I was thrilled to get Dallas Keuchel at pick 254. Keuchel’s sinker is one of the nastiest pitches in the game and generates tons of weak contact, and he has a swing and miss slurve that gets a lot of whiffs. He isn’t a huge K guy on paper, but he’s really good and has the stuff to miss bats. He’s much better than the 254th player, IMO.

Jon Niese's velocity is back up this year after healing his shoulder injury. I think he will have a bounce back year.

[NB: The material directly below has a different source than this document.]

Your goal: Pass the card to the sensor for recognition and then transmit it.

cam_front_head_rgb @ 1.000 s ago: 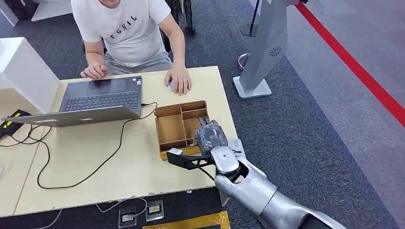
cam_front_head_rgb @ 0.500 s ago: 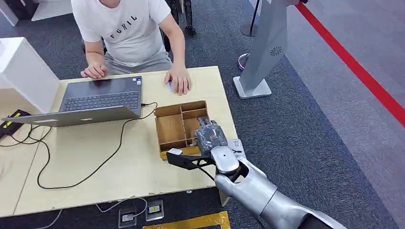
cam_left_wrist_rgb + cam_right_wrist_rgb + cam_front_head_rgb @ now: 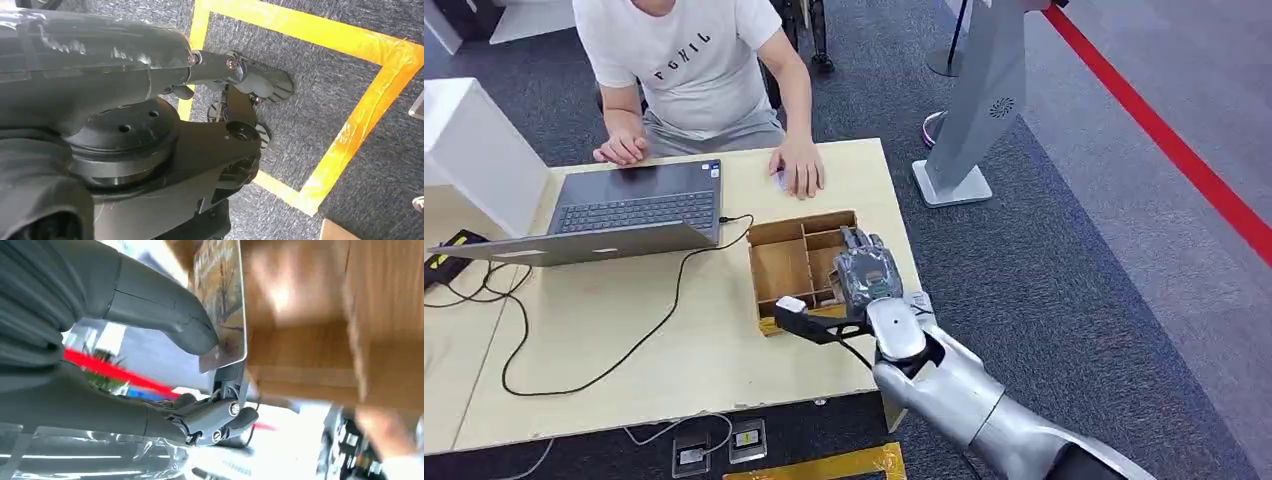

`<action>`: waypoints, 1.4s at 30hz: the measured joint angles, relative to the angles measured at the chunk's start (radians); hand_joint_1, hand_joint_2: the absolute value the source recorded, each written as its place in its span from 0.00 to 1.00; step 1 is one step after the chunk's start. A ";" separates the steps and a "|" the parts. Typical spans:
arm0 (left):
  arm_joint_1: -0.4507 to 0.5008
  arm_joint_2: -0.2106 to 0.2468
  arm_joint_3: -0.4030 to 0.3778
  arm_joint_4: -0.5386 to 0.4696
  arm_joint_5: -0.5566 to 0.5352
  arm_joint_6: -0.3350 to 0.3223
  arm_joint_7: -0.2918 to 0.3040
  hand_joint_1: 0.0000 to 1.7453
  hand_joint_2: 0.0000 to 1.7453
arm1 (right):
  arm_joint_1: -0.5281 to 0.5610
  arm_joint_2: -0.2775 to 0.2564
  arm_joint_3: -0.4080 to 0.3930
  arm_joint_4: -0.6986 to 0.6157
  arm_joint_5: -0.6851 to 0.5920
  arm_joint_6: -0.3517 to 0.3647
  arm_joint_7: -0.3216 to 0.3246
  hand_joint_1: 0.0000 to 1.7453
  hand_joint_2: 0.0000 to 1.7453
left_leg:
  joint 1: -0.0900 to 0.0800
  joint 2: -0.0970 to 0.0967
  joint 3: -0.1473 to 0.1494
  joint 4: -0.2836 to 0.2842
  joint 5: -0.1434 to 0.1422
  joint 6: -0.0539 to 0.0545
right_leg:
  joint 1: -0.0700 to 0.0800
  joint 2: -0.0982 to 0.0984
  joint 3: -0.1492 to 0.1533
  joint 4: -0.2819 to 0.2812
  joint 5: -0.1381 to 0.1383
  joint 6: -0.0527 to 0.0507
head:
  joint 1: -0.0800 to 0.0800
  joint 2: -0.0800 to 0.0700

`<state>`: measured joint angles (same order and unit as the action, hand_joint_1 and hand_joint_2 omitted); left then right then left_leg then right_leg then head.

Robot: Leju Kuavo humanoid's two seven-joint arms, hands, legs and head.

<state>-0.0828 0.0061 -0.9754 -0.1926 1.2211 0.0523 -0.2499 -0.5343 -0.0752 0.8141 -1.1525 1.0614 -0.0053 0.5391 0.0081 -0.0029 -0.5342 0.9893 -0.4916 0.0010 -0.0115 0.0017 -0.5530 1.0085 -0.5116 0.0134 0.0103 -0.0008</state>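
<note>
My right hand point(image 3: 867, 275) hangs over the right-hand compartments of the wooden divided box point(image 3: 781, 268) on the table's right side. In the right wrist view a printed card point(image 3: 220, 295) with a tree picture is pinched between the thick grey thumb point(image 3: 165, 310) and the darker fingers point(image 3: 215, 415) of that hand point(image 3: 100, 340), close above the box's wooden dividers point(image 3: 310, 350). From the head view the card itself is hidden under the hand.
A person sits at the far side of the table point(image 3: 624, 340), one hand on a mouse point(image 3: 796, 175). An open laptop point(image 3: 614, 215) and a black cable point(image 3: 624, 350) lie left of the box. A black device point(image 3: 449, 255) sits at the left edge. A grey stand point(image 3: 974, 110) rises beyond the table.
My right hand has moved a little farther over the box, away from the table's front edge. The person and the laptop stay as they were.
</note>
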 joint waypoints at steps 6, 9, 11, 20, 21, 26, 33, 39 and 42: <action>0.000 0.000 0.000 0.000 -0.009 -0.002 0.000 0.00 0.00 | -0.099 -0.022 0.000 -0.141 0.068 0.110 0.056 1.00 1.00 | 0.000 0.001 0.001 0.000 0.000 0.000 | 0.000 0.001 0.000 0.000 0.000 0.000 | 0.000 0.000; 0.000 0.000 0.000 0.000 -0.009 -0.003 0.000 0.00 0.00 | -0.126 -0.029 0.000 -0.190 0.073 0.122 0.057 1.00 1.00 | 0.000 0.001 0.000 0.000 0.000 0.000 | 0.000 0.000 0.000 0.000 0.000 0.000 | 0.000 0.000; 0.000 0.000 -0.001 0.000 -0.010 -0.010 -0.002 0.00 0.00 | -0.135 -0.034 0.002 -0.212 0.075 0.121 0.057 1.00 1.00 | 0.000 0.001 0.000 0.000 0.000 0.000 | 0.000 0.000 0.000 0.000 0.000 0.000 | 0.000 0.000; 0.000 0.001 -0.010 0.000 -0.006 -0.015 -0.002 0.00 0.00 | -0.165 -0.040 0.021 -0.252 0.072 0.110 0.046 1.00 1.00 | 0.000 0.001 0.000 0.000 0.000 0.000 | 0.000 0.000 0.000 0.000 0.000 0.000 | 0.000 0.000; 0.000 0.002 -0.010 0.000 -0.006 -0.015 -0.002 0.00 0.00 | -0.168 -0.040 0.024 -0.252 0.071 0.106 0.044 1.00 1.00 | 0.000 0.001 0.000 0.000 0.000 0.000 | 0.000 0.000 0.000 0.000 0.000 0.000 | 0.000 0.000; 0.000 0.003 -0.012 0.000 -0.019 -0.017 -0.002 0.00 0.00 | -0.205 -0.036 0.042 -0.238 -0.016 0.105 -0.003 1.00 1.00 | 0.000 0.001 0.000 0.000 0.000 0.000 | 0.000 0.000 0.000 0.000 0.000 0.000 | 0.000 0.000; 0.000 0.003 -0.019 0.000 -0.037 -0.031 -0.002 0.00 0.00 | -0.315 -0.024 0.075 -0.071 -0.243 0.148 -0.084 1.00 1.00 | 0.000 -0.001 -0.001 0.000 0.001 0.000 | 0.000 0.000 0.000 0.001 0.000 0.000 | 0.000 0.000; 0.000 0.003 -0.024 0.000 -0.037 -0.031 -0.002 0.00 0.00 | -0.402 0.003 0.114 0.076 -0.373 0.156 -0.098 1.00 1.00 | 0.000 -0.001 -0.002 0.000 0.001 0.000 | 0.000 -0.001 -0.001 0.001 0.000 0.000 | 0.000 0.000; 0.000 0.003 -0.024 0.000 -0.037 -0.031 -0.002 0.00 0.00 | -0.430 0.013 0.128 0.116 -0.388 0.158 -0.098 1.00 1.00 | 0.000 -0.001 -0.002 0.000 0.001 0.000 | 0.000 -0.001 -0.001 0.001 0.000 0.000 | 0.000 0.000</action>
<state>-0.0831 0.0095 -0.9998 -0.1926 1.1845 0.0217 -0.2518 -0.9647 -0.0618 0.9419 -1.0360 0.6737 0.1522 0.4414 0.0082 -0.0038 -0.5360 0.9894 -0.4910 0.0006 -0.0115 0.0012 -0.5540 1.0094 -0.5115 0.0133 0.0103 -0.0008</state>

Dustin Ackley changed his swing in July of last year and looked like a different hitter, both video wise and contact wise. His hard and medium hit rates skyrocketed from July-September. I wrote about it, set to be published Friday. I love his new swing, and think he can be a top 150 player this year. I was happy to get him at pick 284.

The back end of my rotation is weak, but I don’t expect all of these guys to be on my roster for too long. I like to filter out back end starting pitchers throughout the year based on matchups. Streaming is tougher in a deep weekly roto league than a daily regular H2H league, but I can still do it.

I took a flier on Dan Straily’s swing and miss upside. He misses a lot of bats, and the Astros have had success building pitchers like Colin McHugh and Dallas Keuchel. Straily could be this year’s McHugh.

I took four platoon split hitters: Adam Lind, Garrett Jones, Didi Gregorius and Seth Smith. I can rotate them based on how many LHP each guy sees during that week.

I also took Allen Craig very late, who is looking healthy this spring and may have some value as the season goes along if he can find himself in some team’s lineup, either via injury or trade.

I don't love the team I drafted. I really wanted Devin Mesoraco or Evan Gattis instead of Sal. Perez, but I prioritized Betances over them and hoped they would fall, which they did not. I also wanted a stronger backup SS than Xander Bogaerts to back up the frail Tulo. I do think my team has a chance to compete, but I think pretty much everybody thinks that during the spring.